**INFORMATION SHOWN**

-.-.-

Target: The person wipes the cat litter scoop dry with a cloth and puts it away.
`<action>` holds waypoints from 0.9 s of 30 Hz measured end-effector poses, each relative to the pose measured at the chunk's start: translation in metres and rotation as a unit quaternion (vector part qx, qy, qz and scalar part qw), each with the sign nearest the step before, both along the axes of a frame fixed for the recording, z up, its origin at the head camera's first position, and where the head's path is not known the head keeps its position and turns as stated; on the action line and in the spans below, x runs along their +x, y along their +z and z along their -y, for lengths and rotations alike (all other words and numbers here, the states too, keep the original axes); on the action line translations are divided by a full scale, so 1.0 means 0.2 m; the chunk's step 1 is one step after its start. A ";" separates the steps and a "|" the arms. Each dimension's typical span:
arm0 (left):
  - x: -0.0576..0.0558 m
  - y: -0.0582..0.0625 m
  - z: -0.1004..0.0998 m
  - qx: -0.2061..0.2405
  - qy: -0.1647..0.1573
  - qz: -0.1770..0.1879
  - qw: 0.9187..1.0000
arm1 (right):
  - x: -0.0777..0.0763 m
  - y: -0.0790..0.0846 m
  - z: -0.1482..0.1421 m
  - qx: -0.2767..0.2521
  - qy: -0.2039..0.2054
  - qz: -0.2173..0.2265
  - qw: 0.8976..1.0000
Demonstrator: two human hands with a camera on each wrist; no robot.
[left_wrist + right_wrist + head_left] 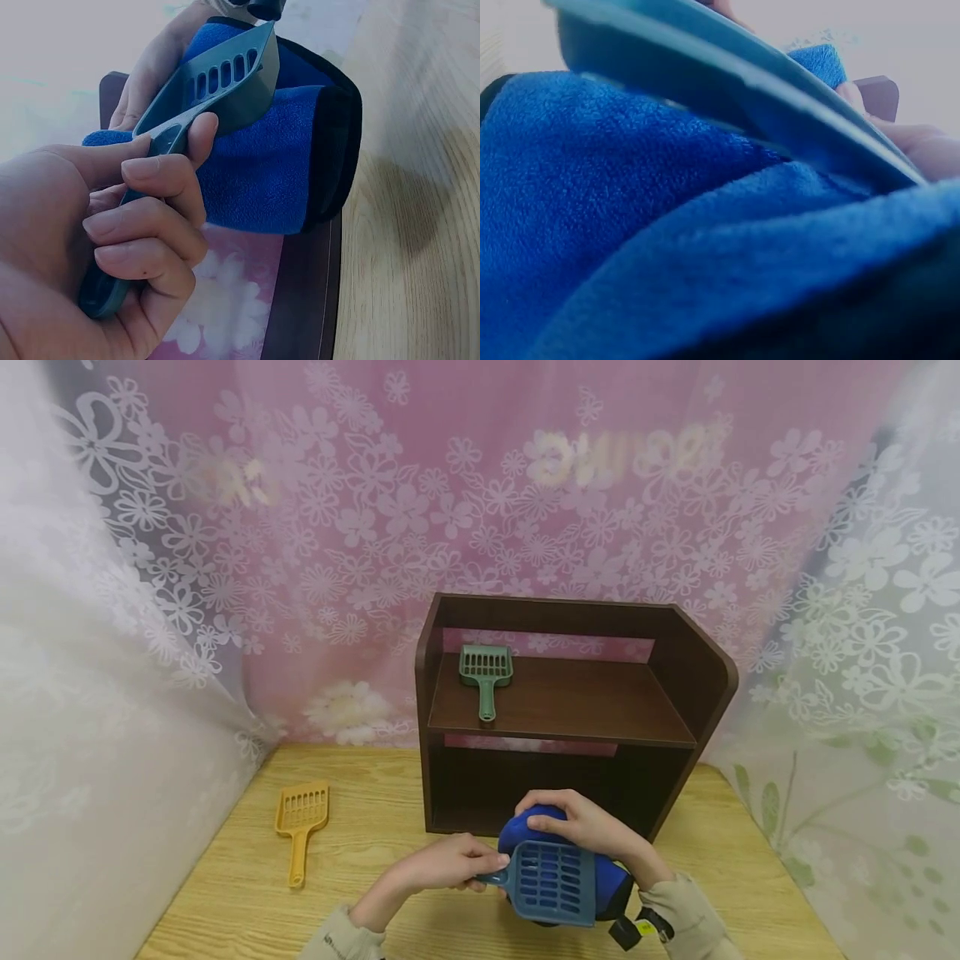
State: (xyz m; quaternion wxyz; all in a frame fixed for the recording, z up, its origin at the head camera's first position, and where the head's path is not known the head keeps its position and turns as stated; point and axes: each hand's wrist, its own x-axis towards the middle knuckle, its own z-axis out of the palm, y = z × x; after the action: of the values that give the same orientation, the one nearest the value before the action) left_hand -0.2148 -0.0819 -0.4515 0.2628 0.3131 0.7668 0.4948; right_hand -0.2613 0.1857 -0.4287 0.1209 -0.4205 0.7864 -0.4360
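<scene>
Blue scoop (553, 883) held at the blue cloth (611, 887), both hands engaged

Head: Left hand (450, 862) has the scoop's handle; slotted head points to the person's right, in front of the cloth. Right hand (581, 822) holds the cloth at its upper part, fingers bent over it, thumb beside them. Both items are before the lower bay of the dark brown shelf unit (562, 693). Green scoop (486, 683) on its upper board, left side. Yellow scoop (300, 829) on the worktop (375, 785), left of the unit, well apart.

Left wrist: Left grip closed, fingers curled round the handle, thumb near the neck. Cloth folded, black-edged, behind the scoop head. Right hand partly hidden behind both.

Right wrist: Scoop runs diagonally over the cloth's plush surface, close up. Skin shows at right and top; cannot tell from this view how far the right grip is closed.
</scene>
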 end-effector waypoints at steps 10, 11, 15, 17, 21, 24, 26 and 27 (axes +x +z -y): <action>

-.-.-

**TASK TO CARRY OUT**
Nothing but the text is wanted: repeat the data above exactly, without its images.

**OUTPUT**
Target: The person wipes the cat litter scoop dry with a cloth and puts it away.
`<action>` holds waypoints from 0.9 s of 30 Hz measured end-effector poses, each relative to the pose measured at the chunk's start: translation in metres and rotation as a unit quaternion (vector part qx, qy, qz and scalar part qw), each with the sign nearest the step before, both along the axes of a frame fixed for the recording, z up, its origin at the head camera's first position, and where the head's path is not known the head keeps its position and turns as stated; on the action line and in the spans below, x runs along their +x, y along their +z and z along their -y, for lengths and rotations alike (all other words and numbers here, the states too, keep the original axes); on the action line translations are divided by a full scale, so 1.0 means 0.2 m; the chunk's step 1 is one step after its start. A ";" separates the steps and a "|" the arms. Each dimension's typical span:
arm0 (left):
  - x: -0.0576..0.0558 m
  - y: -0.0582..0.0625 m
  - z: -0.1004..0.0998 m
  - qx: -0.2061..0.2405
  - qy: -0.1647..0.1573
  - qz: -0.1770..0.1879
  - qw: 0.9187..1.0000
arm1 (right):
  - x: -0.0777..0.0763 m
  - y: -0.0790..0.0846 m
  - z: -0.1482..0.1421 m
  - qx: -0.2767..0.2521
  - qy: -0.2039..0.2054
  - qz: -0.2173..0.2265
  - qw: 0.8976..1.0000
Demonstrator: two human hands with a camera on each wrist; no robot.
[left_wrist + right_wrist + head_left] 
State: (xyz m; quaternion wxyz; all in a frame fixed for the recording, z up, its origin at the head camera's first position, and where the head's path is not known the head keeps its position and turns as stated; point and axes: each hand's wrist, its own x-axis towards the middle knuckle, its own z-axis out of the palm, y = z × x; after the action: of the values that give the same orientation, the one nearest the value before the action) left_hand -0.2148 -0.0819 -0.4515 0.2628 0.3131 0.7668 0.4948; right_hand -0.2613 0.1857 -0.4287 0.1209 -0.4205 0.7864 -0.4360
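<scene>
Blue scoop (553, 883) held at the blue cloth (611, 887), both hands engaged

Head: Left hand (450, 862) has the scoop's handle; slotted head points to the person's right, in front of the cloth. Right hand (581, 822) holds the cloth at its upper part, fingers bent over it, thumb beside them. Both items are before the lower bay of the dark brown shelf unit (562, 693). Green scoop (486, 683) on its upper board, left side. Yellow scoop (300, 829) on the worktop (375, 785), left of the unit, well apart.

Left wrist: Left grip closed, fingers curled round the handle, thumb near the neck. Cloth folded, black-edged, behind the scoop head. Right hand partly hidden behind both.

Right wrist: Scoop runs diagonally over the cloth's plush surface, close up. Skin shows at right and top; cannot tell from this view how far the right grip is closed.
</scene>
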 end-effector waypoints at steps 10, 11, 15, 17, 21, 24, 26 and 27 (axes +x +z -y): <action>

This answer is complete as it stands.